31 August 2005

My Euphemism Hurts or: Yahoo for Women

Americans have given so much to the world; the car, the semi-automatic pistol, Scooby-Do, and now we're giving out democracy like free samples of deodorant at a gay pride parade. But one of the most enduring contributions of American culture is the renaming of Wednesday. Of course I'm referring to the ever pleasant Humpday. Yes, we as a nation are parent to some of the brightest ideas in technology and art, and we also named a day in our week after an undesirable physical deformity. Cheers! But in honor of humpday, The Empire has decided to honor the owners of the hump; women. (Please direct your prickly liberal cranky anti-fun feminist darts at the comments section and not at my head as you see me passing on the street.)
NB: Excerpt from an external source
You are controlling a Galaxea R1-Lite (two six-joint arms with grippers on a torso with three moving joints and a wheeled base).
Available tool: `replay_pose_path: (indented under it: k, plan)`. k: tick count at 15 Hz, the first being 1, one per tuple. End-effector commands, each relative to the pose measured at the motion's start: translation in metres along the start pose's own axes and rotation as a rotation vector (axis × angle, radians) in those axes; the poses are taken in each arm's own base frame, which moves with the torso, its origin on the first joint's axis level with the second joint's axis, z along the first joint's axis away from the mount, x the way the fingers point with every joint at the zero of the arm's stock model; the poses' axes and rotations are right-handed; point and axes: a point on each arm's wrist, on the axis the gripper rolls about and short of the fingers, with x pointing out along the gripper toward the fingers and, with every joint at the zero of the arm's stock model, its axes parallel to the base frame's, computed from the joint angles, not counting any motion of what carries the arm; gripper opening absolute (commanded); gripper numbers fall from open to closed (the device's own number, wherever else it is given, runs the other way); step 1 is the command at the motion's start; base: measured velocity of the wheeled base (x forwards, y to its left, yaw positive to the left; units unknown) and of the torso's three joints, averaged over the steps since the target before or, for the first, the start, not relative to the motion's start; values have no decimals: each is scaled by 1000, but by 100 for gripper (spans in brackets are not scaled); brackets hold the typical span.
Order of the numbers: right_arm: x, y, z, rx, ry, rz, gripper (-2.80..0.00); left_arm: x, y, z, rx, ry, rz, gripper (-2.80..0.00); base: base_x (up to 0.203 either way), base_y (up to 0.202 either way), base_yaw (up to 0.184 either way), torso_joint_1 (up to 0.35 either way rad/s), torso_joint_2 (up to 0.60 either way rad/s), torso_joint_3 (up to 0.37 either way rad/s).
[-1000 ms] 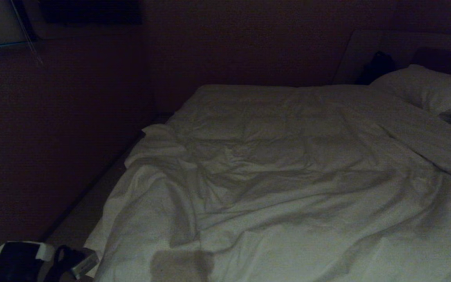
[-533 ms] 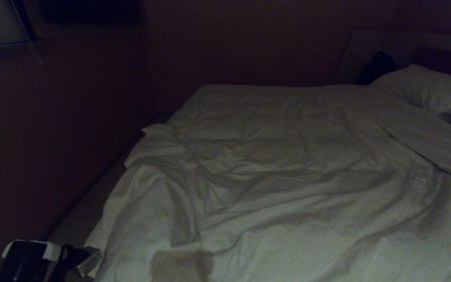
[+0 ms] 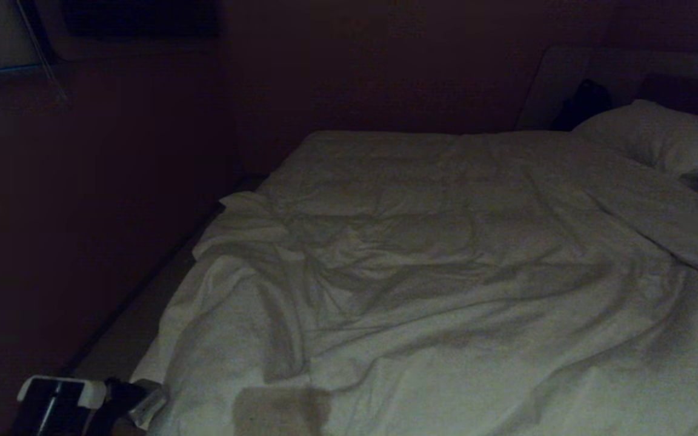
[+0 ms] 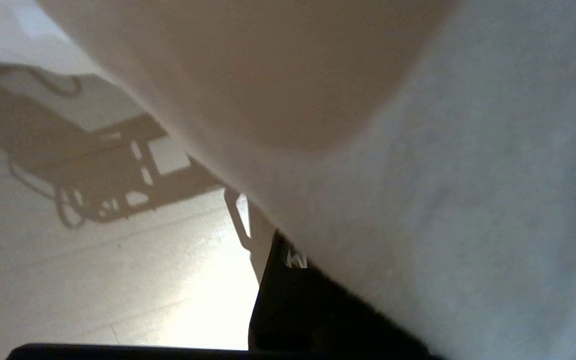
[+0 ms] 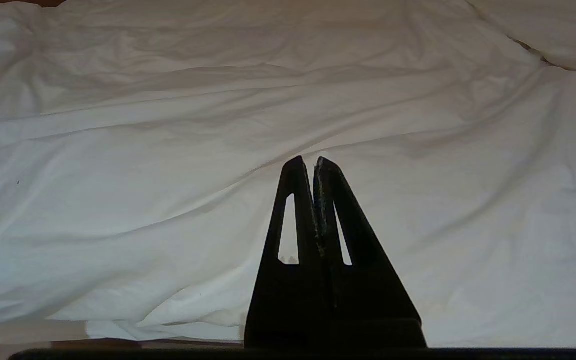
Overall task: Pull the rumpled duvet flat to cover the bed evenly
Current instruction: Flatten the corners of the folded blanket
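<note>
- Head view: the duvet (image 3: pixel 446 290) lies rumpled over the bed (image 3: pixel 125 339), spread from the near edge up toward the pillow (image 3: pixel 664 139) at the far right. Its near-left corner is bunched into deep folds, and a strip of bare mattress edge shows beside it. The room is dim, and no writing or label can be read. The left pincer (image 3: pixel 146 402) sits at the lower left corner of the view, right against the duvet's near-left edge.
- Left wrist view: white cloth of the duvet (image 4: pixel 443 175) fills most of the picture, draped close over the camera. One dark finger (image 4: pixel 293 310) of the left pincer sticks out from under the cloth; the other is hidden, so I cannot tell whether the fingers are apart or together, or whether cloth sits between them. Beyond lies a pale floor (image 4: pixel 118 280) carrying the shadow of the arm.
- Right wrist view: the right pincer (image 5: pixel 308 162) hovers above the duvet (image 5: pixel 118 175), its two dark fingers pressed together with nothing between them. The cloth runs in long wrinkles across the bed.
</note>
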Motion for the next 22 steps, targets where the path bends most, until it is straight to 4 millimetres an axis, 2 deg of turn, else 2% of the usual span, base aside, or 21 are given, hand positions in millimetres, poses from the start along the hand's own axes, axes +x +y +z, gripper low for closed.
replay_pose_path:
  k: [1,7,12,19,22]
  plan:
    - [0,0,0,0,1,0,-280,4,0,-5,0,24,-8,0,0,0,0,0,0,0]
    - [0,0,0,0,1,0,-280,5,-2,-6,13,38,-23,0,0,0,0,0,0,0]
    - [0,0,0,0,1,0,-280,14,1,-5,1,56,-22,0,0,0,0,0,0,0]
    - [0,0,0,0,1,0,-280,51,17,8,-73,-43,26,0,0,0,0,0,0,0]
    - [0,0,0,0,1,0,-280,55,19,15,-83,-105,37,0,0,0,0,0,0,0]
Here's a salute to some special women:
  1. Natalie Portman - Not too much to say about Natalie, she's just great. Super. Marvelous. Awesome. Rad. Excellent. Sweet! Rockin'. Well, you get it. No one hates Natalie because there's not much to dislike at all. Let's put up a toast to one big class act. Plus she's really really really irresistibly cute! Yes, The Empire has a heart... and other organs as well.
  2. Faith Hill - In case anyone forgot, Faith Hill is still really really really annoying. And her husband produces music that is so racially insensitive it would make David Duke blush. The Empire is anxiously waiting for Faith Hill's career to graduate to Bar Mitzvahs and Tuesday night specials at the Cincinnati Ho Jo Sing Song Bar.
  3. Raquel Welch - Three words; timeless, timeless, timeless. Industrial grade construction should last this long and with such style. Taking notes, Cher!?!?
  4. Paris Hilton - When oh when will Paris Hilton just go away forever? Does the world really have to end to prove a point? The Empire submits that she is the catalyst of pure evil in the universe and the sooner she is destroyed the sooner we can start really worrying about pesky things like global warming and getting to the moon... again!
  5. Angie Harmon - This is one special lady. Two huge points for her. One for being knock down stunning and another for not turning into any kind of famous athlete's wife cliche. The Empire wants to know what it can do about getting this woman her own network or at the very least a nationally recognized holiday. Plus, didn't she just kick all kinds of ass on Law & Order?
  6. Hillary Clinton - Even though she's a senator now, she still reminds us of Uncle Joe Stalin. Let's think about that in 2008. Just sayin'.
  7. Mona Lisa - Thanks should be to Mona, who reminds us that quality film work like "Buttsizer 2: The King of Rears," "Breast Wishes 5," "The Joy Dick Club," and "The Four Finger Club 21" truly does improve with age. Happy 35th Mona.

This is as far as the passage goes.